Le sous-financement apparaît comme le principal obstacle. Sur les 315,9 milliards de francs congolais sollicités en 2025, la Céni n’a obtenu qu’environ la moitié, dont une faible part réellement décaissée. Les activités essentielles de préparation du scrutin ont été réduites à leur minimum, une grande partie des ressources ayant servi à régler des arriérés des élections précédentes. Résultat : plusieurs opérations prévues, dont l’enrôlement et la mise à jour des outils électoraux, ont été retardées ou annulées.
À cette situation budgétaire s’ajoute une dégradation du patrimoine matériel. Un incendie survenu en novembre 2025 a détruit une partie importante des stocks logistiques, aggravé par des vols et des destructions dans plusieurs provinces, notamment dans les zones affectées par les conflits armés à l’Est.

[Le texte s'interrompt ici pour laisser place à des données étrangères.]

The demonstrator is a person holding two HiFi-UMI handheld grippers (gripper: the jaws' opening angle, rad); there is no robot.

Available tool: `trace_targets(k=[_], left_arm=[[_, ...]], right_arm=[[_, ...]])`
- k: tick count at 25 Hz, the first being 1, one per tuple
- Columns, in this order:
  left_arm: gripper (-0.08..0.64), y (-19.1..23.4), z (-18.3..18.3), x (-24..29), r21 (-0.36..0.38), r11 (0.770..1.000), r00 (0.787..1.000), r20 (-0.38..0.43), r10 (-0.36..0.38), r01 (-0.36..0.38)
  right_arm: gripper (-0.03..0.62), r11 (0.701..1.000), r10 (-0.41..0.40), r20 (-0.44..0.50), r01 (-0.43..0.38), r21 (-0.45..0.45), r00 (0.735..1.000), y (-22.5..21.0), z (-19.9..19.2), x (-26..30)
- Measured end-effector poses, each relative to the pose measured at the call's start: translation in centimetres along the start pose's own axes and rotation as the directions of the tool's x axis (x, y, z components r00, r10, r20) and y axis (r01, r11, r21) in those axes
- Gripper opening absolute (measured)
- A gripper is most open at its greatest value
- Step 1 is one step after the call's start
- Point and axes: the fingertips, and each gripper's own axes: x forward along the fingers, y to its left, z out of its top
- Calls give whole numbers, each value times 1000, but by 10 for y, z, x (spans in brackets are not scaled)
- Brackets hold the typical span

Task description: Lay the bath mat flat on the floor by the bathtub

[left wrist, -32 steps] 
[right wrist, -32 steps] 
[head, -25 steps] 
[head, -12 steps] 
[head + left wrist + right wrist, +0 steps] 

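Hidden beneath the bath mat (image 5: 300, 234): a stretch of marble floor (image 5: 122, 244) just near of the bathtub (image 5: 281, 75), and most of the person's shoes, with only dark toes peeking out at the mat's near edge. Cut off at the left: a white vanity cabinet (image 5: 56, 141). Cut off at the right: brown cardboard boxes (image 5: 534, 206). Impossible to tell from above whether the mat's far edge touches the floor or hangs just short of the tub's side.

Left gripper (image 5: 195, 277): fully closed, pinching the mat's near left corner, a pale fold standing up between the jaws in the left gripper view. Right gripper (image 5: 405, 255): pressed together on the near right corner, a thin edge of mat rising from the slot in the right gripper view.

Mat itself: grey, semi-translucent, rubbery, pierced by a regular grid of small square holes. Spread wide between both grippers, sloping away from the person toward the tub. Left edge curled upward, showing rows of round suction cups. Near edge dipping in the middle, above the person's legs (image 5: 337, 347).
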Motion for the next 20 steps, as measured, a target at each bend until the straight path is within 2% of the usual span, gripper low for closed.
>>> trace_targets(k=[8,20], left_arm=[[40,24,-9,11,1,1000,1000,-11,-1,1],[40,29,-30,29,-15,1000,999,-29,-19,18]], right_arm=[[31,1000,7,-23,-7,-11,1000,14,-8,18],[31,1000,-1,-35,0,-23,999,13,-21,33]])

Des milliers de kits électoraux et équipements essentiels ont été perdus ou pillés.
Sur le plan technique, la Céni souligne également l’obsolescence du fichier électoral, les incohérences de la cartographie et les limites des infrastructures de communication. Ces faiblesses structurelles retardent la modernisation du système électoral.
Enfin, l’absence de renouvellement institutionnel imminent et les tensions politiques autour du calendrier accentuent les incertitudes. Dans ce contexte, la tenue des élections de 2028 dans les délais constitutionnels apparaît de plus en plus conditionnée à des décisions politiques et financières urgentes.